Les 41 créations, issues de la garde-robe personnelle de Mouna Ayoub, femme d’affaires libanaise et grande passionnée de haute couture, ont été confiées aux maisons Maurice Auction et Kerry Taylor pour une vente exceptionnelle. Couvrant les périodes Automne-Hiver 1998-1999 à Automne-Hiver 2022-2023, elles retracent l’univers fascinant de « l’enfant terrible de la mode », grandement inspiré par l’art du corset, du trench, des cultures du monde, du cinéma, de la musique et de son amour inébranlable pour Paris.
L’événement a dévoilé des créations iconiques, parfois portées par Mouna Ayoub lors d’événements célèbres. Parmi elles, la robe Valérie en dentelle orange fluo, issue de la collection Printemps-Été 2012 Hommage à Amy Winehouse, brillamment arborée sur le tapis rouge du 65ᵉ Festival de Cannes. Autre chef-d’œuvre, la mythique robe bustier Écume des jours, de la collection Printemps-Été 1999, réalisée en denim et plumes d’autruche, a été adjugée pour 377 000 euros. Inspirée par sa grand-mère qui pratiquait l’upcycling durant la Seconde Guerre mondiale, époque où l’inventivité était un talent essentiel pour contourner la pénurie, cette pièce illustre l’esprit punk de Gaultier. C’est ainsi qu’à partir d’un simple jean, il a créé une robe fourreau à l’ourlet sirène, sublimée par des milliers de plumes d’autruche appliquées à la main, voltigeant avec grâce à chaque mouvement. Cette pièce remarquable inspirée par L’Écume des jours, roman surréaliste de Boris Vian publié en 1947, a nécessité 64 heures de travail pour sa réalisation, sans compter l’ornement minutieux des plumes d’autruche. Les nuances de dégradés des plumes qui flottent sur la robe simulent l’écume des vagues de la mer, établissant un lien visuel et poétique avec l’œuvre littéraire. La robe fut le poumon de la collection, elle illustre à la fois son excellence technique, son univers déjanté et la méticulosité propre à la haute couture. Jean-Paul Gaultier, fidèle à son identité stylistique, s’est fortement inspiré des thèmes maritimes, un univers qui a marqué sa carrière et dont la marinière est devenue l’emblème. La robe incarne parfaitement cette fusion entre rêve, mer et couture.
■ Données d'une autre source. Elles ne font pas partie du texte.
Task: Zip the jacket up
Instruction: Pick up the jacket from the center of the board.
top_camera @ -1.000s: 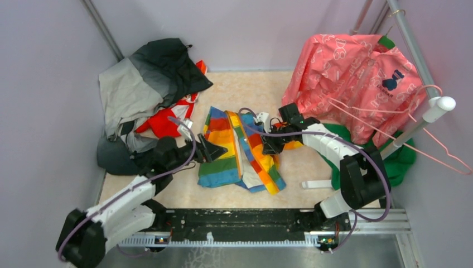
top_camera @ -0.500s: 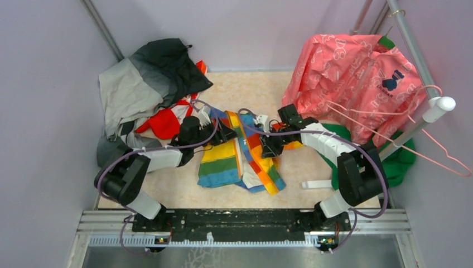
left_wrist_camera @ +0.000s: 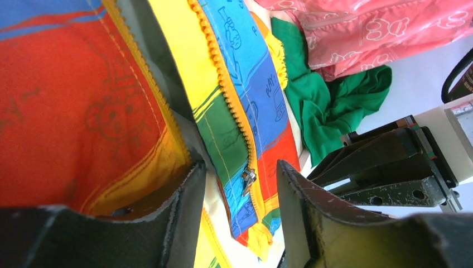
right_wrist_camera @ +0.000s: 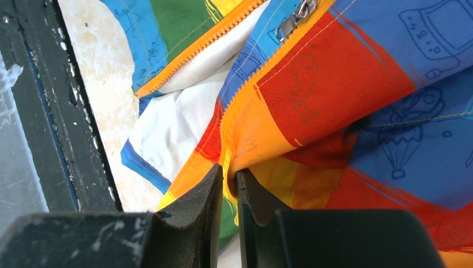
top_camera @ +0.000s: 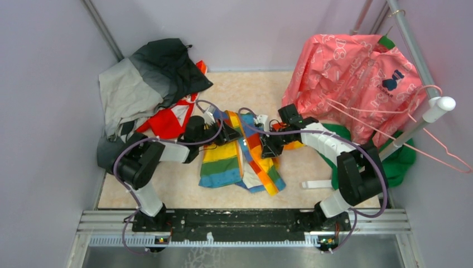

Dans la continuité des grands couturiers de l’âge d’or, Gaultier baptise ses créations d’un nom unique, souvent teintés d’humour ou d’hommage à ses muses. Cette robe s’impose comme une véritable déclaration d’art et d’imagination, qui , selon son ancienne propriétaire, mériterait une place dans un musée.
Jean-Paul Gaultier, marqué par ses souvenirs d’enfance passés à regarder des films en noir et blanc avec sa grand-mère, a nourri un amour profond pour le cinéma d’époque. Cette source d’inspiration trouve une expression saisissante dans l’ensemble de soirée noir et or intitulé Paris Câlin, issu de la collection Automne-Hiver 2000 Paris et Ses Muses. Cet ensemble est composé d’un body sans manche nude pailleté or et d’une jupe en vison noir dotée d’un côté extérieur en daim, ornée de motifs pixellisés. Ces motifs représentent une image d’étreinte capturée à l’écran, travaillée avec du daim jaune, ocre, vert et ivoire, conférant à la pièce une dimension cinématographique. D’ailleurs, c’est devant le film Falbalas (1945) que son destin s’est révélé : il a entrevu son avenir de couturier, imaginant des défilés où la mode se mêlerait à la magie du cinéma. Le look est complété par un imposant chapeau noir et un voile couvrant le visage, renforçant l’aura dramatique et nostalgique du cinéma d’autrefois. Cette création illustre la capacité du créateur à transformer des souvenirs et des références culturelles en une mode sophistiquée et narrative.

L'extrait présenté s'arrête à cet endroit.